Internet podważa prawdziwość nagrania Kate i Williama

Podczas gdy wielu odetchnęło z ulgą na widok "szczęśliwej, zrelaksowanej i zdrowej" Kate, sceptycy nie marnowali czasu na wyrażanie swoich wątpliwości. TikTok stał się polem bitwy dla tej internetowej dyskusji, a zamieszczone tam filmiki zebrały miliony wyświetleń i komentarzy analizujących każdy szczegół.

Wideo na TikToku zatytułowane "Czy wierzysz, że to Kate Middleton?" zgromadziło oszałamiające 3,5 miliona wyświetleń, a prawie 2000 komentarzy powtarzało ten sceptycyzm.

Ta wątpliwość udzieliła się nawet wieloletnim zwolennikom rodziny królewskiej, którzy zauważyli rozbieżności w cechach fizycznych i chodzie: "Wyższe kości policzkowe, inny uśmiech, inny chód, szczuplejsza budowa. Noszenie torby po operacji brzucha. Sobowtór". 

Podsycając ogień spekulacji, reporterka sportowa BBC Sonja McLaughlan dołączyła do dyskusji na platformie X, pisząc, że to "oczywiście nie Kate" w nagraniu z zakupów, posuwając się nawet do zasugerowania udziału aktorki.

Teorie spiskowe o Kate Middleton: profesjonalna naśladowczyni księżnej odniosła się do sytuacji

Pogłoski te powstały najprawdopodobniej za sprawą profilu Popapologists na TikToku i Instagramie, prowadzonego przez duet opisujący się jako siostry Lauren i Chan. 11 marca duet opublikował pierwszy filmik z 32-częściowej serii zatytułowanej "Where TF is Kate Middleton?!?!?!", który został obejrzany 6,1 miliona razy. Łączna liczba wyświetleń serii na samym TikToku przekroczyła 20 milionów.

Rozprzestrzenianie się hashtagów takich jak #whereiskate, #katebodydouble i #katemiddleton na platformach mediów społecznościowych zwiększyło zasięg tych teorii spiskowych, docierając do oszałamiającej liczby 400 milionów ludzi, według BrandMentions, firmy monitorującej. 

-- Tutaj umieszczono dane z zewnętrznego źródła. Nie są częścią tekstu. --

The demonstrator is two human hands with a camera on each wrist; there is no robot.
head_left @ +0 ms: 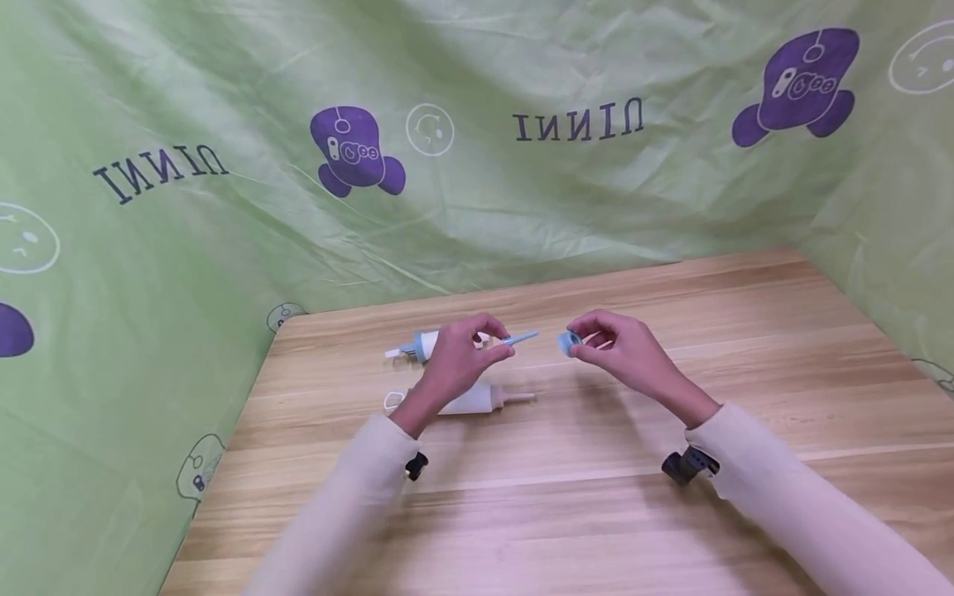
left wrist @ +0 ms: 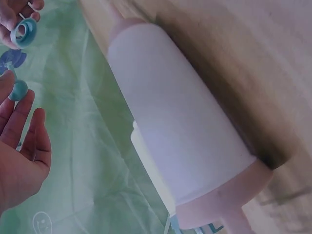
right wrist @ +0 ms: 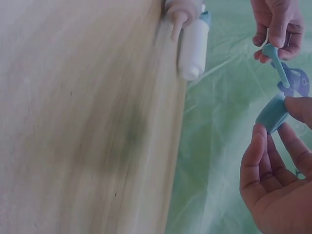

Próbując rozwiać plotki, Heidi Agan, znana jako "najbardziej realistyczna" naśladowczyni Kate Middleton w Wielkiej Brytanii, opowiedziała się przeciwko krążącym teoriom spiskowym. Mając ponad dziesięcioletnie doświadczenie w odgrywaniu księżnej, Agan stanowczo stwierdziła: "W 100 procentach wierzę, że to Kate Middleton i William na tym filmie".

Na zweryfikowanym niebieskim znaczkiem koncie @UKR_Report, które ma 22 600 obserwujących, napisano: "Zakłada się, że księżna Walii Kate, członkini brytyjskiej rodziny królewskiej, zmarła". Podobnie jak raport z tego samego dnia o śmierci króla Karola, który został podchwycony i nagłośniony przez główne serwisy informacyjne w Rosji, doniesienie to było całkowicie fałszywe. Pomimo tego, że doniesienia zostały zdementowane, zyskały one na popularności, co podkreśla niesamowitą - i niepokojącą - siłę mediów społecznościowych w kształtowaniu opinii publicznej.

Pracownik szpitala próbował włamać się do dokumentacji medycznej księżnej Walii

Cała sytuacja osiągnęła niepokojący punkt kulminacyjny, gdy 20 marca pojawiły się wiadomości o próbie kradzieży dokumentacji medycznej Kate Middleton. Według The Mirror, "co najmniej jeden członek personelu" The London Clinic, w której księżna przeszła operację jamy brzusznej, próbował uzyskać dostęp do dokumentacji medycznej księżnej Walii.

"To poważne naruszenie bezpieczeństwa i niezwykle szkodliwe dla szpitala, biorąc pod uwagę jego nieskazitelną reputację w leczeniu członków rodziny królewskiej" - powiedziało gazecie źródło. "Przełożeni szpitala skontaktowali się z Pałacem Kensington niezwłocznie po zgłoszeniu incydentu i zapewnili, że zostanie przeprowadzone pełne dochodzenie. Cały personel medyczny był całkowicie zszokowany i zrozpaczony zarzutami i był bardzo zraniony, że jakiś zaufany współpracownik mógł być odpowiedzialny za takie naruszenie zaufania i etyki".

W międzyczasie szpital wydał oświadczenie: "Jesteśmy głęboko przekonani, że wszyscy nasi pacjenci, bez względu na ich status, zasługują na całkowitą prywatność i poufność w odniesieniu do ich informacji medycznych"; Pałac Kensington zdystansował się od skandalu, mówiąc jedynie: "To jest sprawa do rozwiązania przez The London Clinic".